- [Requirement] Only the pictures are to be left out; return the rest of the data exactly as it stands.

- [Stored data]
[Start of Attachment]

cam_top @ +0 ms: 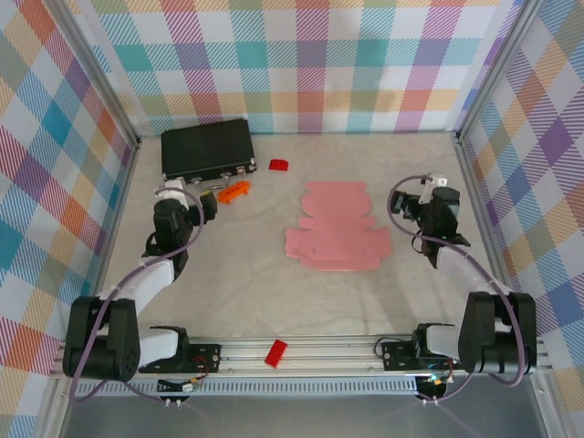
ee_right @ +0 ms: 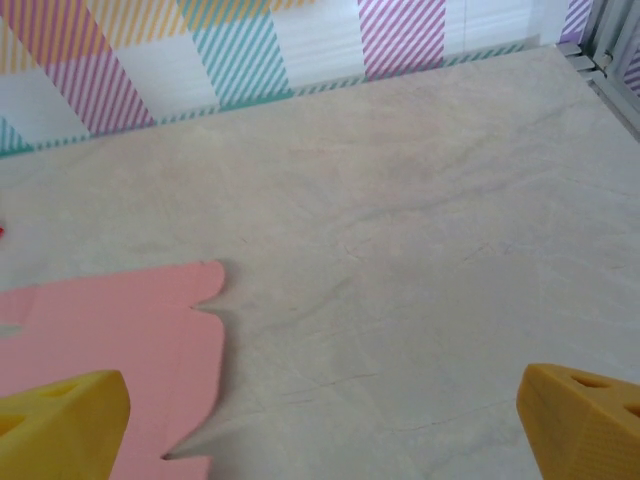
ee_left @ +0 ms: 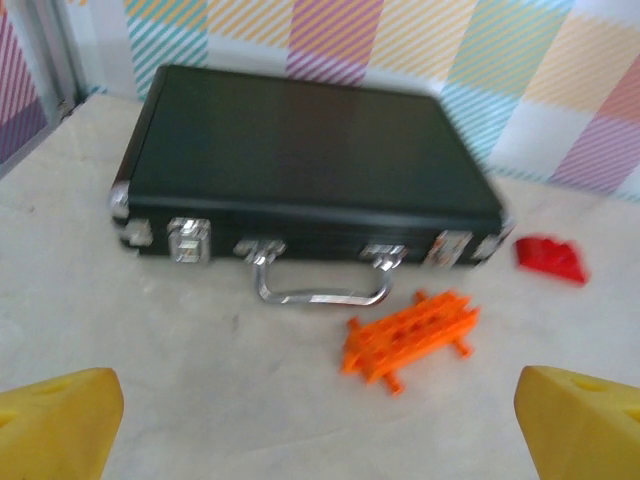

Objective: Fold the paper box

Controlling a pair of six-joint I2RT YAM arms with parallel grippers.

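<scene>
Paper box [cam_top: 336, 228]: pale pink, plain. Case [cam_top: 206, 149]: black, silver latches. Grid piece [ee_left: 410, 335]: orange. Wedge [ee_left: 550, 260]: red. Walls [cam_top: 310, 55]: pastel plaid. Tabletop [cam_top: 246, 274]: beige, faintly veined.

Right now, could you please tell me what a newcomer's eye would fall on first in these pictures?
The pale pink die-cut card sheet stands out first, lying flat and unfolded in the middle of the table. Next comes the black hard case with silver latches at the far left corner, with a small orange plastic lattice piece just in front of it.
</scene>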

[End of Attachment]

- [The answer]
cam_top @ +0 ms: 
ee_right @ +0 ms: 
ee_left @ +0 ms: 

Objective: Fold the paper box

Controlling a pair of six-joint I2RT YAM arms with parallel grippers.

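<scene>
Paper box [cam_top: 336, 228]: pale pink, plain. Case [cam_top: 206, 149]: black, silver latches. Grid piece [ee_left: 410, 335]: orange. Wedge [ee_left: 550, 260]: red. Walls [cam_top: 310, 55]: pastel plaid. Tabletop [cam_top: 246, 274]: beige, faintly veined.

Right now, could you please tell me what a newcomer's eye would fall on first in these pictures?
The pale pink die-cut card sheet stands out first, lying flat and unfolded in the middle of the table. Next comes the black hard case with silver latches at the far left corner, with a small orange plastic lattice piece just in front of it.
</scene>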

The exercise output is complete.